» **Exercise prompt**:
Whenever a line in the records below holds the string "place", copy it out.
┄┄┄┄┄┄
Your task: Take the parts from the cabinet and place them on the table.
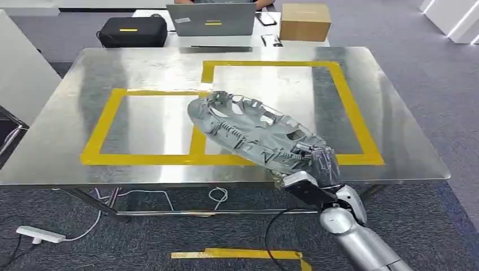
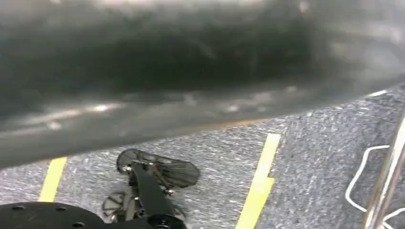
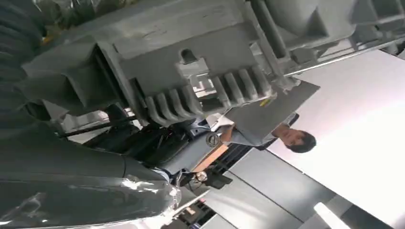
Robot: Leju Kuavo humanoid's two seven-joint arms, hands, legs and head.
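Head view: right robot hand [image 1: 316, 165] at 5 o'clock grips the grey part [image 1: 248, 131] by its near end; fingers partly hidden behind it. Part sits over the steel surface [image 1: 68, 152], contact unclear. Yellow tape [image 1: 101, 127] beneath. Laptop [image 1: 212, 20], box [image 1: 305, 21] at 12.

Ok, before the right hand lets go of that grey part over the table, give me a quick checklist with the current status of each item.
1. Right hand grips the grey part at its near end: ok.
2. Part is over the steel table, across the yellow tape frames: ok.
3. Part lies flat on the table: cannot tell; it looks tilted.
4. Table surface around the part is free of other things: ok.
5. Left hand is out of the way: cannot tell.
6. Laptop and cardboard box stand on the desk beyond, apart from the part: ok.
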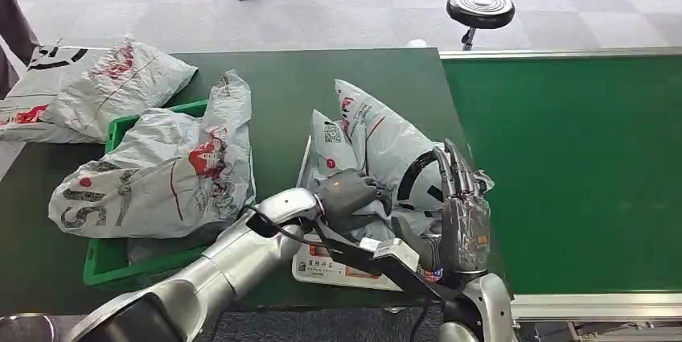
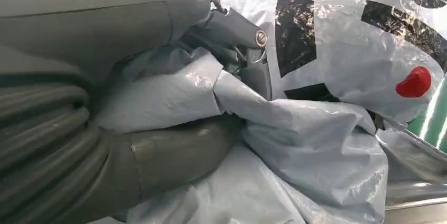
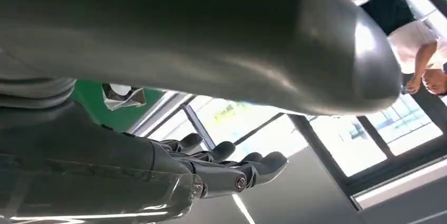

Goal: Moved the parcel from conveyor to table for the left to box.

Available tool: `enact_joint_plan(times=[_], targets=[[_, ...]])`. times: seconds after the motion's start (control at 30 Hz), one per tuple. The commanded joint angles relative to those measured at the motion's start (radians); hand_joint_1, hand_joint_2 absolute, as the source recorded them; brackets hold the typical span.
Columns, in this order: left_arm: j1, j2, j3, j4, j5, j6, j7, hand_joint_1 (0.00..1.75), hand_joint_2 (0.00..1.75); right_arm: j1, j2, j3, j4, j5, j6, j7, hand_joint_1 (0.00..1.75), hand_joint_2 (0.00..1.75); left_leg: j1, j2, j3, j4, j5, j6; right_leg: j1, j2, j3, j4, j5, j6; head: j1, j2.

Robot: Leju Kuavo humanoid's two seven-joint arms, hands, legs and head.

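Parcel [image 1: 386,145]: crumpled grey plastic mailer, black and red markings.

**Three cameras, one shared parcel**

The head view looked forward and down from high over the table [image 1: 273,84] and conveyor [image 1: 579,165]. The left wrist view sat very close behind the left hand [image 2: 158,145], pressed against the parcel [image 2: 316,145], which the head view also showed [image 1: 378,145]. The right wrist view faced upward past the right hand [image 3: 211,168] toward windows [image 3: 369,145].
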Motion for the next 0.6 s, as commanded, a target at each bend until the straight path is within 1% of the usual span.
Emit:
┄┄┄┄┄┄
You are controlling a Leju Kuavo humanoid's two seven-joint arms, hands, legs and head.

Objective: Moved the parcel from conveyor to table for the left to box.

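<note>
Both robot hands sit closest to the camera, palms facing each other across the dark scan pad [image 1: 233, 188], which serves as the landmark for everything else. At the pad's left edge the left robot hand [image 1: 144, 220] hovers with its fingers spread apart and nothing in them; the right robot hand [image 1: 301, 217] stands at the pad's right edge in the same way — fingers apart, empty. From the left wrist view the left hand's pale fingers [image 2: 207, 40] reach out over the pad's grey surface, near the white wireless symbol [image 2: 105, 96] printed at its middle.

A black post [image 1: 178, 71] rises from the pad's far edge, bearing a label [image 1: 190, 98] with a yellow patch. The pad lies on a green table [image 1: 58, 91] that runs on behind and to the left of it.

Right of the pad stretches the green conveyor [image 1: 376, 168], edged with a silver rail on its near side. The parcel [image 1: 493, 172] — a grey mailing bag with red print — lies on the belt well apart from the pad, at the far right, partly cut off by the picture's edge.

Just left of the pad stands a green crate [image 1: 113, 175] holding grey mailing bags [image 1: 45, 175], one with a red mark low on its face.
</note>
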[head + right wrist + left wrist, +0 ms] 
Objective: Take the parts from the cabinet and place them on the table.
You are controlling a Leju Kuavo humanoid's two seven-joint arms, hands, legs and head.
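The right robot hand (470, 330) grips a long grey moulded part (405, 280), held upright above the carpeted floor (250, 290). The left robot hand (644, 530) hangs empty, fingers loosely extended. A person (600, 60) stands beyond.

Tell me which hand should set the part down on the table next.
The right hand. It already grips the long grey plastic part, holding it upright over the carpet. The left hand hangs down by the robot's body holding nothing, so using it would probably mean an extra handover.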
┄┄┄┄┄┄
» **Answer to this exercise**:
Your task: Take the parts from the cabinet and place them on the table.
Objective: Take the parts from the cabinet and place them on the table.

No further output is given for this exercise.